◆ WORK INSTRUCTIONS ◆
Here is the listing. Report each line in it that contains the string "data".

====== STUDY MATERIAL ======

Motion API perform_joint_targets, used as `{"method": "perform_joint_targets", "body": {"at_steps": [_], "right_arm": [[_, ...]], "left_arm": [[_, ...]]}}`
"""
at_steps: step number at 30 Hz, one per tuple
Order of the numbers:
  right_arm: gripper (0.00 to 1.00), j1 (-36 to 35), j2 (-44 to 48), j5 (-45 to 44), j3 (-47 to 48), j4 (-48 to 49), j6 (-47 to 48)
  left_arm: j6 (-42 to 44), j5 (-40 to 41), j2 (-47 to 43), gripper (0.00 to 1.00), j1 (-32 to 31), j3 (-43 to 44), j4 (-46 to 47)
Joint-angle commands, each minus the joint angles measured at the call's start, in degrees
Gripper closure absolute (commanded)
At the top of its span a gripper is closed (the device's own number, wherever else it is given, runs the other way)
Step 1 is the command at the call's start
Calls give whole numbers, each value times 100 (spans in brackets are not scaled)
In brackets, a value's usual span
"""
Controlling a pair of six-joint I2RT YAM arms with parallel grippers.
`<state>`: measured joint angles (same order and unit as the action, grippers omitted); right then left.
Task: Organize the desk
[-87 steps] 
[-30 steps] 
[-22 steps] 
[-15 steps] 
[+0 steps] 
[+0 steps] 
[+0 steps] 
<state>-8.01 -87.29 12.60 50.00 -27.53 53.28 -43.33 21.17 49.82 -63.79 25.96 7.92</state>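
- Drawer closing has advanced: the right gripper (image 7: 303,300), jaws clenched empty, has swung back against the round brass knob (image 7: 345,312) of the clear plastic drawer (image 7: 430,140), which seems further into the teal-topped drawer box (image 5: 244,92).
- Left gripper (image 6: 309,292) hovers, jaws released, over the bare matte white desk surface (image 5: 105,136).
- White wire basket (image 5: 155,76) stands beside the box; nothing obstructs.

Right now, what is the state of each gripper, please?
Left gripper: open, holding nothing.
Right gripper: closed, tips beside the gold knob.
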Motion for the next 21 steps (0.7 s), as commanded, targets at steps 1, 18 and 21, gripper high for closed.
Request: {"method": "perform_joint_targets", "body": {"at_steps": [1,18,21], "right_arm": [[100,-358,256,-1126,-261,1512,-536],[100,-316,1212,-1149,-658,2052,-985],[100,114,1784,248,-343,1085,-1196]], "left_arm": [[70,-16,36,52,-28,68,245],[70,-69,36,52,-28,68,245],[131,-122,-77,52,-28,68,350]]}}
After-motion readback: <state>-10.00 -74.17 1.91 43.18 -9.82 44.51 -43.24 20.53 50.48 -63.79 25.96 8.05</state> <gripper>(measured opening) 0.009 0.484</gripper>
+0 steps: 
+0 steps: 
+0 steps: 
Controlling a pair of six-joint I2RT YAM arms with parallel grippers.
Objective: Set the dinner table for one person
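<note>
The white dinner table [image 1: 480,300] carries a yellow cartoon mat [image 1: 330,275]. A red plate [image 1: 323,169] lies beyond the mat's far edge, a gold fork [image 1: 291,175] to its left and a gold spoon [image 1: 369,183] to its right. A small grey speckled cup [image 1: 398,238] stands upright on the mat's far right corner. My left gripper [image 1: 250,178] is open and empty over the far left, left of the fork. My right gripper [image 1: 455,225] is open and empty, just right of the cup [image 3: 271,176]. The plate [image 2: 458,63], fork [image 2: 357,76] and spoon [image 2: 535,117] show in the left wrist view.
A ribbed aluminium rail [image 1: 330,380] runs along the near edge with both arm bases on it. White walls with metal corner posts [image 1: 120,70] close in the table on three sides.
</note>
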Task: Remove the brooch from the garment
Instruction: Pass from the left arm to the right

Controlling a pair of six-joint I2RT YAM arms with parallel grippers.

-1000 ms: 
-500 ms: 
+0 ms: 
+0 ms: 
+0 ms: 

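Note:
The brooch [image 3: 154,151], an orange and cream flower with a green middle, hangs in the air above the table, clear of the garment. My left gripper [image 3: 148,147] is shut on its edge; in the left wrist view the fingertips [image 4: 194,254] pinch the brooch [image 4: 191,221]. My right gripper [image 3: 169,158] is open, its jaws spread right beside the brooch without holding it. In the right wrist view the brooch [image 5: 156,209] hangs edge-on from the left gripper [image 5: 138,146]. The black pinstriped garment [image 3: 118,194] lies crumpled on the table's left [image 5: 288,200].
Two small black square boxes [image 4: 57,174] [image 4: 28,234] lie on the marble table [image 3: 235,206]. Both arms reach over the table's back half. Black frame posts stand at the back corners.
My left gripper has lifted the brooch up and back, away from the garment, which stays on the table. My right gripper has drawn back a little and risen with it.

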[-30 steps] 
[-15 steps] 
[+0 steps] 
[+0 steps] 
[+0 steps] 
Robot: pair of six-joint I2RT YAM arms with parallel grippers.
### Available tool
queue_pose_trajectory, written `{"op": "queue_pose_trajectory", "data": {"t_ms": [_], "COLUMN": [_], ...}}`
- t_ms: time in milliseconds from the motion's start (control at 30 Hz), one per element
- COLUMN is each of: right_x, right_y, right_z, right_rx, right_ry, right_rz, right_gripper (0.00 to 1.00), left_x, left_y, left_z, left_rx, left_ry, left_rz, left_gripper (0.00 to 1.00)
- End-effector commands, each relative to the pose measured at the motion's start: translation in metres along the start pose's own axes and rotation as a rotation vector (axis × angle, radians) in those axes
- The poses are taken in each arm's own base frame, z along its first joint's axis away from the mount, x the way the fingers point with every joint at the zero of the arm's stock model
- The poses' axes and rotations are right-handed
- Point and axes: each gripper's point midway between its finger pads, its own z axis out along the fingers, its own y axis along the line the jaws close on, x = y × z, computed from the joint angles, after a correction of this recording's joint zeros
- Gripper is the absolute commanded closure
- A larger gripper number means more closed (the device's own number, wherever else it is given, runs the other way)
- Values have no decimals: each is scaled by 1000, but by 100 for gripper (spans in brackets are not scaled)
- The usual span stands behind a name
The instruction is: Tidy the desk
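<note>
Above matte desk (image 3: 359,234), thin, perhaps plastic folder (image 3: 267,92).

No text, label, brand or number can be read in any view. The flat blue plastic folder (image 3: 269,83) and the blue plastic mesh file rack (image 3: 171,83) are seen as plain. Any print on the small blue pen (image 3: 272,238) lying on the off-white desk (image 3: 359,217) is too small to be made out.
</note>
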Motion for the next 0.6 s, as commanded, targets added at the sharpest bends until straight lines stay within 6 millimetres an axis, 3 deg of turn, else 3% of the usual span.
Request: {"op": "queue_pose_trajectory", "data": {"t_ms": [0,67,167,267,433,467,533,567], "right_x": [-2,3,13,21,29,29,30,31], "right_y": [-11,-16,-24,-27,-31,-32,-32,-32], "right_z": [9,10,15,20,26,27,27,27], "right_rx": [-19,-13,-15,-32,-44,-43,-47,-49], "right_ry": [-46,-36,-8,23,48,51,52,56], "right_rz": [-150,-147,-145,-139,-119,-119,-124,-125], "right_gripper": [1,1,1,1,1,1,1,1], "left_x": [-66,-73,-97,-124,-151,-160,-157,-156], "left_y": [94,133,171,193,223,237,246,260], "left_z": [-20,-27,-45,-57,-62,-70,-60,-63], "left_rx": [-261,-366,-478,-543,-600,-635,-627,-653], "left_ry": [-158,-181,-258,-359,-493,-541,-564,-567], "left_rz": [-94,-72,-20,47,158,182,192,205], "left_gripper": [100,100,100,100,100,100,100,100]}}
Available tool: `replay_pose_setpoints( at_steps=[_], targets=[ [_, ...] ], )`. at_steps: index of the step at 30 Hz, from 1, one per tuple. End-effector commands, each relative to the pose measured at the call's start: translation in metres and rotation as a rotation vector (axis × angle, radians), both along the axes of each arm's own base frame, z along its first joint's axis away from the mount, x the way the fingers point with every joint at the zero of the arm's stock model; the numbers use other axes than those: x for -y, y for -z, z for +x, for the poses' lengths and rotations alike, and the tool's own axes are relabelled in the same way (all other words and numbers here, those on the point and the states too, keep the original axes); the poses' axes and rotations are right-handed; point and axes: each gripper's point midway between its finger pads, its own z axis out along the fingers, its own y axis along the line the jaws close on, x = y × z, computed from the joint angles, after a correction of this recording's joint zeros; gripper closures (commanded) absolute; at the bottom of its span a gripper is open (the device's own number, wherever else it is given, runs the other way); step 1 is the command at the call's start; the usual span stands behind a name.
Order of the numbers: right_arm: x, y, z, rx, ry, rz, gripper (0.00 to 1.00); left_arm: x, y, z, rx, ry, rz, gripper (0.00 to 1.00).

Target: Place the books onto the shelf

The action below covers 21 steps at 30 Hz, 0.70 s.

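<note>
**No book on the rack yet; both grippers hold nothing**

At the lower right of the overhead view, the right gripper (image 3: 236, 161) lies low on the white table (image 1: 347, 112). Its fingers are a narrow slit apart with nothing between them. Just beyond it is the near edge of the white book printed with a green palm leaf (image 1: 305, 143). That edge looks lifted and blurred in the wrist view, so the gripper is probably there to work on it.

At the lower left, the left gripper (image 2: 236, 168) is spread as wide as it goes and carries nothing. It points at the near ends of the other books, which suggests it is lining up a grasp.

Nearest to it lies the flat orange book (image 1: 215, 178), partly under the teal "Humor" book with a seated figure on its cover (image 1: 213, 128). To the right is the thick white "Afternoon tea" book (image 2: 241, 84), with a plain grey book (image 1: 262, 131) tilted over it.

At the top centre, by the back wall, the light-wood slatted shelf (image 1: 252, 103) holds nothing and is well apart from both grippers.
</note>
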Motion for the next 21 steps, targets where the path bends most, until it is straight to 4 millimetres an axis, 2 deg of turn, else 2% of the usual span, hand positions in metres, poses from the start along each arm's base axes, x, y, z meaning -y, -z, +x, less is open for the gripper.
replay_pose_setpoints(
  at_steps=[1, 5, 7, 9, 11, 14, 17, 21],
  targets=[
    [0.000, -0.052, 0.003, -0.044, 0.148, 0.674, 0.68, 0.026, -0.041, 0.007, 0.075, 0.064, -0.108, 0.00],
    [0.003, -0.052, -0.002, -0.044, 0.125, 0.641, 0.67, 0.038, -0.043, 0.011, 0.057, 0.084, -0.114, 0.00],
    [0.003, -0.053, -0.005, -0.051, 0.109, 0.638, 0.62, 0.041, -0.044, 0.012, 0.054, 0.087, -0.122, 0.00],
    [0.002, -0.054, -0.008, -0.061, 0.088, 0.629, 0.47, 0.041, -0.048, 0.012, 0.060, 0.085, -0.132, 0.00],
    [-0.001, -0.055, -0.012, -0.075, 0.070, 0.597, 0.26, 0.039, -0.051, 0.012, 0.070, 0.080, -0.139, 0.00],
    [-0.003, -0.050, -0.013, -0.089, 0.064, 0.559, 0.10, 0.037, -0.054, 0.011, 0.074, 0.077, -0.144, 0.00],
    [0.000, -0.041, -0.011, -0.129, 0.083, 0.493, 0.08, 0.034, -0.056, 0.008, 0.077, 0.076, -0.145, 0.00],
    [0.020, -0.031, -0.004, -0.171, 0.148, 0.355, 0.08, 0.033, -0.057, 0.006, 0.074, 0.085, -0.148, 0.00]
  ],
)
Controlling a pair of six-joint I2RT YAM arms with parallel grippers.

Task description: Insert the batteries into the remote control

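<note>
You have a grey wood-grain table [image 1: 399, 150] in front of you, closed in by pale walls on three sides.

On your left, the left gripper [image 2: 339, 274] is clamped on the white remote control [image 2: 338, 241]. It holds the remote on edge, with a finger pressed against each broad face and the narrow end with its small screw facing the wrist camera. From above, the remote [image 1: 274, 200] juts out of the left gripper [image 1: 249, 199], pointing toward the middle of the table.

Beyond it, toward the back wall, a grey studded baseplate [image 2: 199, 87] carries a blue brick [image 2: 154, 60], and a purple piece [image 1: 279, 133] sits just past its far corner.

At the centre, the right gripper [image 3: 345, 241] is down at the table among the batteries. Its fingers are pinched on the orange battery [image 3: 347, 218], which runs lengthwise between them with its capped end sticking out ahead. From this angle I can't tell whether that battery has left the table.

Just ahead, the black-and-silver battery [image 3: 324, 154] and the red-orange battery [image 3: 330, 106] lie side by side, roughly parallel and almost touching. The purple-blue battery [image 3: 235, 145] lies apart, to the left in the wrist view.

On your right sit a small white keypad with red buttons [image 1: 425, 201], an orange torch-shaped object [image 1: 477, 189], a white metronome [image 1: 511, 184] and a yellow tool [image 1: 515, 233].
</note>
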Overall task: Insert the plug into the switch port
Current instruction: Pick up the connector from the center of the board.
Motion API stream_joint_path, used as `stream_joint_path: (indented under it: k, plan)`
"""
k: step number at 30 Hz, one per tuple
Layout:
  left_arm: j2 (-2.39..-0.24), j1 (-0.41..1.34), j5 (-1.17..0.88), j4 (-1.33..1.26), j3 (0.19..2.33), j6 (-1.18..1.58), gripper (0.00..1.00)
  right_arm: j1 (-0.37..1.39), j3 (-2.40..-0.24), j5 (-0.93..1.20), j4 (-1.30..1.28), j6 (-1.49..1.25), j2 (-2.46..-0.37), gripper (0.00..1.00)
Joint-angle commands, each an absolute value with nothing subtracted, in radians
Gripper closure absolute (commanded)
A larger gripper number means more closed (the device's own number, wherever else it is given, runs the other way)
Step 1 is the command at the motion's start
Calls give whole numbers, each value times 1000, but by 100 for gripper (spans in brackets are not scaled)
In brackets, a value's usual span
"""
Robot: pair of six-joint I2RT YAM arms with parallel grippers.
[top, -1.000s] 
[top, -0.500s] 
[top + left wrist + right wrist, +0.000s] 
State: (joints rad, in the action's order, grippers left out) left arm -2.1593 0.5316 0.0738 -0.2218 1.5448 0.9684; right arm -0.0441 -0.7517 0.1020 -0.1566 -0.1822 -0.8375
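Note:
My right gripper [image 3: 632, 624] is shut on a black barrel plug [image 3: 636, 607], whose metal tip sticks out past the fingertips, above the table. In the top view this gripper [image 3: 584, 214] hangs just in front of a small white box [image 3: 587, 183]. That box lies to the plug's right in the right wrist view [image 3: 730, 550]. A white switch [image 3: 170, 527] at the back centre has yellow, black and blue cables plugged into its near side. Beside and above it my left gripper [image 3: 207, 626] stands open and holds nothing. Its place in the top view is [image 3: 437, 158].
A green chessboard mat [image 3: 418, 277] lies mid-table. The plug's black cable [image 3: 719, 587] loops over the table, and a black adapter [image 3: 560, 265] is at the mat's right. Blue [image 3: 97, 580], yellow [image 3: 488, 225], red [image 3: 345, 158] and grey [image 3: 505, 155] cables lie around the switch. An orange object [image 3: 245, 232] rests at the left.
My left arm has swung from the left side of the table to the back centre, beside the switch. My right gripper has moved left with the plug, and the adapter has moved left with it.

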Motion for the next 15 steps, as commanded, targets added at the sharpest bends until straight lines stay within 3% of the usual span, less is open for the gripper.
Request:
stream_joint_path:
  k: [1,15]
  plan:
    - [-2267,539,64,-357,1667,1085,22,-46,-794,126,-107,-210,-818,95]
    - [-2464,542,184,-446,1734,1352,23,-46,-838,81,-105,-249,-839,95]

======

◆ WRITTEN ANSWER ◆
queue_pose_trajectory, written `{"op": "queue_pose_trajectory", "data": {"t_ms": [_], "COLUMN": [_], ...}}`
Request: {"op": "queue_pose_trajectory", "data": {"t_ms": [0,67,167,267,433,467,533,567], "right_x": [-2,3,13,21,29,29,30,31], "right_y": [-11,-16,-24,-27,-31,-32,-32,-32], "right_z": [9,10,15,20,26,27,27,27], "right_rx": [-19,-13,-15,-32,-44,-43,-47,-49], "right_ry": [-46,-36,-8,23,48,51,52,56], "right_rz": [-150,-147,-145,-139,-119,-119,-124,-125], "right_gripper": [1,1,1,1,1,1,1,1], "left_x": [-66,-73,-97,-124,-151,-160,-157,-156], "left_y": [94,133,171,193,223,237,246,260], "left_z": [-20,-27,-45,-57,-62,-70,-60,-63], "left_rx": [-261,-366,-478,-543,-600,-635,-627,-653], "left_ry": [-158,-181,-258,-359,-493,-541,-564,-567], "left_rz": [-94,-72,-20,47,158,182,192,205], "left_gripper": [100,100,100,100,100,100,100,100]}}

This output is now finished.